Church of the Holy Family , now - the concert hall of the Kaliningrad Regional Philharmonic - the Catholic Church of the Holy Family ( German Kirche "Zur heiligen Familie" ). Built in 1907 by the architect Friedrich Heitmann . In 1980, it underwent reconstruction ( architect - Pavel Gorbach ). On August 22, 1980, the Kaliningrad Regional Philharmonic Hall was inaugurated in the building.
| Kirche | |
| Church of the Holy Family | |
|---|---|
| him. Kirche "Zur heiligen Familie" | |
Church of the Holy Family | |
| A country | |
| City | Kaliningrad |
| Denomination | Catholicism |
| Type of building | temple |
| Architectural style | neo-gothic |
| Project Author | Friedrich Heitmann Pavel Gorbach |
| Architect | Friedrich Heitmann |
| Established | 1904 |
| Building | 1904 - 1907 |
| Status | |
| Material | |
| condition | good |
Content
Description
The Catholic Church building in Haberberg is the most famous and significant creation of Friedrich Heitmann . According to the initial design, the building of the church should have been located parallel to the road with its longitudinal axis, while the choirs should have been oriented east. But the construction site was expanded and the church was built symmetrical, which is uncharacteristic of Heitmann's work. Many elements of the building, its layout are borrowed from order churches, long studied by the architect. Red brick was used as the main material. Construction took place in 1904 - 1907 . Heitmann believed that the Church of the Holy Family should be a family home in which the spirit of Christ and his earthly parents reigned. The church never held memorial services , only the rites of baptism and weddings . Sometimes the church was called Katerinen Kirche , according to the name of the nearby St. Katerina hospital .
Architectural description from the book of Baldur Koester [1] :
Outside, it is very easy to see all parts of the building: a high church nave , choirs , a bulky tower with its two pediments and four extensions at the falling corners (for sacristy and other rooms). Heitmann used a Gothic stepped pediment to shape these cubic forms. They were made as lateral completions of the gable roofs of the longitudinal nave and in a reduced form in front of the gable roofs of the tower. In addition, the same decorative pediments arose at the four corners of single-pitched roofs. Numerous staircases decorated with small phials add movement to the rigor of cubic forms; at the top of the tower, traffic intensifies, there the phials meet in pairs. The cornices under the roofs and at the tower are made rather discreetly; vertical elements predominate in the pilasters of the pediment and decorative arcades of the tower.

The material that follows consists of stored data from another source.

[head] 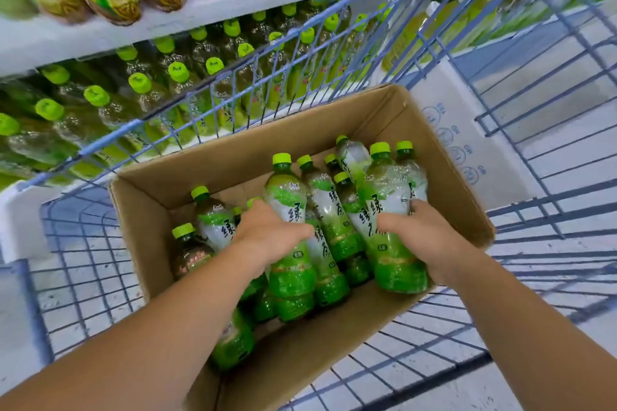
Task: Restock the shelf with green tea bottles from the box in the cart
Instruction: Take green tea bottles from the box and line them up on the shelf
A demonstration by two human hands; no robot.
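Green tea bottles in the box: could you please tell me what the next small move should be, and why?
Probably lift both straight up, clear of the box. The left hand grips the left bottle and the right hand grips the right bottle, and both sit inside the box among others.

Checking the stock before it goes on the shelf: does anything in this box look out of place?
Yes. One brown bottle at the left side of the box has a reddish label, unlike the green tea bottles around it. The bottles also lie jumbled and tilted, not upright.
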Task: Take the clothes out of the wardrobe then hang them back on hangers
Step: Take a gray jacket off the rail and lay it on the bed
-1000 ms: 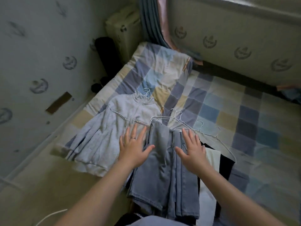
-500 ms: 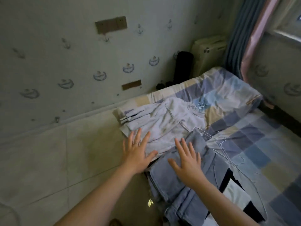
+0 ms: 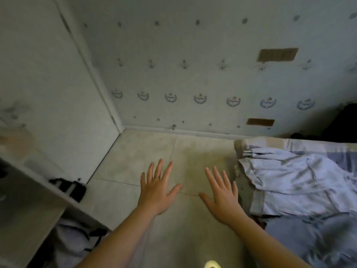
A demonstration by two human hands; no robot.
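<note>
Hands (image 3: 157, 190) (image 3: 222, 198) spread empty, blurred garment (image 3: 301, 182) cut off right

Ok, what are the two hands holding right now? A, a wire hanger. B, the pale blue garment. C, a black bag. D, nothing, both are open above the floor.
D: the left hand and the right hand both show straight, spread fingers over the floor tiles with nothing in them, while the pale blue garment lies ungripped on the bed to the right.
</note>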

It is useless to search for typical Gothic forms of decoration, such as, for example, openwork ornament. In general, this is a joint combination of basic simple volumes and also simple and sequentially upward-looking forms of decoration and create a building in the style of a new Gothic style, which just could not have arisen in the Middle Ages, but corresponded to the sense of shape of the ending 19th century.
A simple, made from a simple molding stone, a little protruding deep into the portal leads through a small room in front of the entrance to the lobby itself. Hence the entrance to the high hall church with its five spans. Slender, octagonal columns divide the space into a middle nave and two side naves of equal height. Above them, beautiful stellar arches with ribs begin. The ribs are made of molding red bricks. Arched stones of the arch begin above the heels of columns , against the walls above small consoles. The surface of the walls is covered with plaster, the corners of the walls and the triumphal arch are decorated with red brick. In slightly elevated choirs, these forms are repeated. To the right and to the left of the choirs there were earlier sacristy rooms.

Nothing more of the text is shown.